Так, например, среди русского населения тундры распространен стереотип ненца как человека хитрого, "себе на уме", который "слова в простоте не скажет"; тогда как ненцы считают русских легкомысленными, болтливыми и ненадежными; и те, и другие кажутся друг другу невежливыми, не соблюдающими элементарных норм взаимодействия.

Отношение сибирских народов к межэтническим взаимодействиям (в частности, к контактам с русскими) отчетливо выражает следующий эвенкийский текст:
"Не ищи в жены светловолосую (русскую)! Пусть будет черноволосая, но ты будешь знать ее повадки". Итак, если коммуниканты принадлежат к одной этнической культуре (или близким в языковом и хозяйственно-культурном отношении культурам), то они сравнительно легко рефлексируют над стереотипами и моделями общения, предоставляемыми им традицией; в результате коммуникация протекает гладко, сообщения строятся в соответствии с общеизвестными нормами и правилами и адекватно интерпретируются.

Если же партнеры по общению принадлежат к разным культурам, эта рефлексия затруднена и в итоге может возникнуть неадекватное восприятие поведения одного партнера другим, что, безусловно, затрудняет и нарушает коммуникацию и даже может привести к возникновению межличностных и межэтнических конфликтов.

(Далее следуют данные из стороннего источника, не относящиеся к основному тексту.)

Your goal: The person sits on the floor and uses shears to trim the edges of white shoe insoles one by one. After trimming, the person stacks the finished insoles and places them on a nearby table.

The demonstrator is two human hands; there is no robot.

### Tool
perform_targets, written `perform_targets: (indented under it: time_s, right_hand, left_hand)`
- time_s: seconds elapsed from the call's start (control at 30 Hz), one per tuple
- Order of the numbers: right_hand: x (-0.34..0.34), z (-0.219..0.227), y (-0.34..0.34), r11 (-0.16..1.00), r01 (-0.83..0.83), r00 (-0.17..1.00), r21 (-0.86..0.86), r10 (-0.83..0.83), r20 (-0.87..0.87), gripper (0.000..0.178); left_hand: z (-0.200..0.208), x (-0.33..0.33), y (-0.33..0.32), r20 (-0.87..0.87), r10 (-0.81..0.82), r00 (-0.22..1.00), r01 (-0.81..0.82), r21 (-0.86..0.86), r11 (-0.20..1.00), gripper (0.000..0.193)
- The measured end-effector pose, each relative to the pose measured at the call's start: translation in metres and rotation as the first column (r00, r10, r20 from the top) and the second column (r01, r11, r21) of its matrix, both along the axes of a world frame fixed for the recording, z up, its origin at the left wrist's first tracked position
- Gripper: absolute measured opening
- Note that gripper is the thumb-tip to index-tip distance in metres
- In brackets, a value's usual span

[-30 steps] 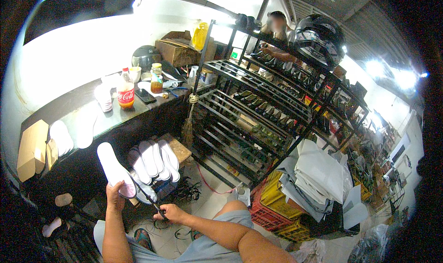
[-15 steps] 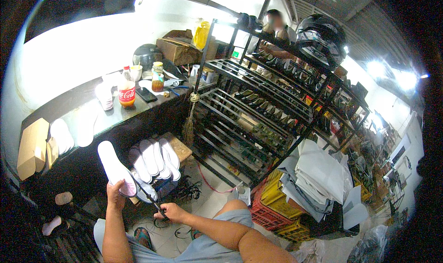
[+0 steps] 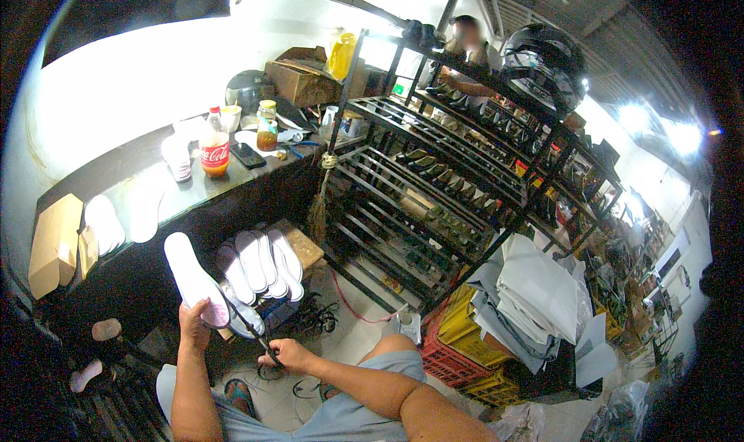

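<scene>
A white insole [image 3: 188, 265] with a dark rim and a pinkish heel is pinched in my left hand [image 3: 195, 323], thumb on its face. My right hand [image 3: 293, 356] is closed round the handles of dark scissors [image 3: 254, 334], whose long blades reach up to the insole's right edge near the heel. How far the blades are apart is hard to tell. Just beyond them, several similar white insoles [image 3: 252, 260] lie overlapping on a small wooden stool [image 3: 301, 243]. Another pale insole lies partly hidden behind the one I hold.
A dark workbench [image 3: 256, 180] carries a soda bottle [image 3: 215, 149], a jar [image 3: 266, 132], a phone [image 3: 249, 156] and more white insoles [image 3: 103, 223]. Metal racks [image 3: 387, 209] with shoes stand ahead; a person [image 3: 469, 50] is behind them. Plastic crates [image 3: 465, 329] stack at right. Dark trimmings [image 3: 316, 318] litter the floor.
The insole and scissors stay almost in place; the blades shift very slightly along the insole's edge. Both hands keep their hold.
</scene>
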State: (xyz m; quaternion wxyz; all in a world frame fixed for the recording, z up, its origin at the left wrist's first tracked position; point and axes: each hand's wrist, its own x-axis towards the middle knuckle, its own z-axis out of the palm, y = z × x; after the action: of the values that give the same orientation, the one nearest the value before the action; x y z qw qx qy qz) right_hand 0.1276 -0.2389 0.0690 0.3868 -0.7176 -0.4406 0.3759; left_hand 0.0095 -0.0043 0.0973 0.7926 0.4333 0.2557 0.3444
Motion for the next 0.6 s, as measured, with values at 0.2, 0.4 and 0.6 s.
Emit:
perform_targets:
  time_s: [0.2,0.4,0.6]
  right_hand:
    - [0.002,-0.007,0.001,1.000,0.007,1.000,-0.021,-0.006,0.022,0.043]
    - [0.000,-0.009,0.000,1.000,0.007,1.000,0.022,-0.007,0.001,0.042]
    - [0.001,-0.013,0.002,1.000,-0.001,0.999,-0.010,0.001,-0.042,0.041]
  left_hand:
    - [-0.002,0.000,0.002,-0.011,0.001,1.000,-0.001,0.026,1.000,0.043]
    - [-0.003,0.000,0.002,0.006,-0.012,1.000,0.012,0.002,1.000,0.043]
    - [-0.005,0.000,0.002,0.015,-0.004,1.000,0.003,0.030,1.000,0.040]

Обучение нормам и правилам коммуникации должно осуществляться наряду с обучением собственно языковым навыкам при изучении чужого языка; коммуникативное поведение - такой же важный аспект обучения языку, как обучение чтению, письму, переводу и др. Кроме этого, актуальной задачей является разработка методов обучения межкультурному взаимодействию, не предполагающего изучение языка.

Такое обучение, ориентированное на сотрудников государственных учреждений и других организаций, осуществляющих свою деятельность в иноэтничном окружении, должно способствовать профилактике коммуникативных конфликтов в межкультурном общении.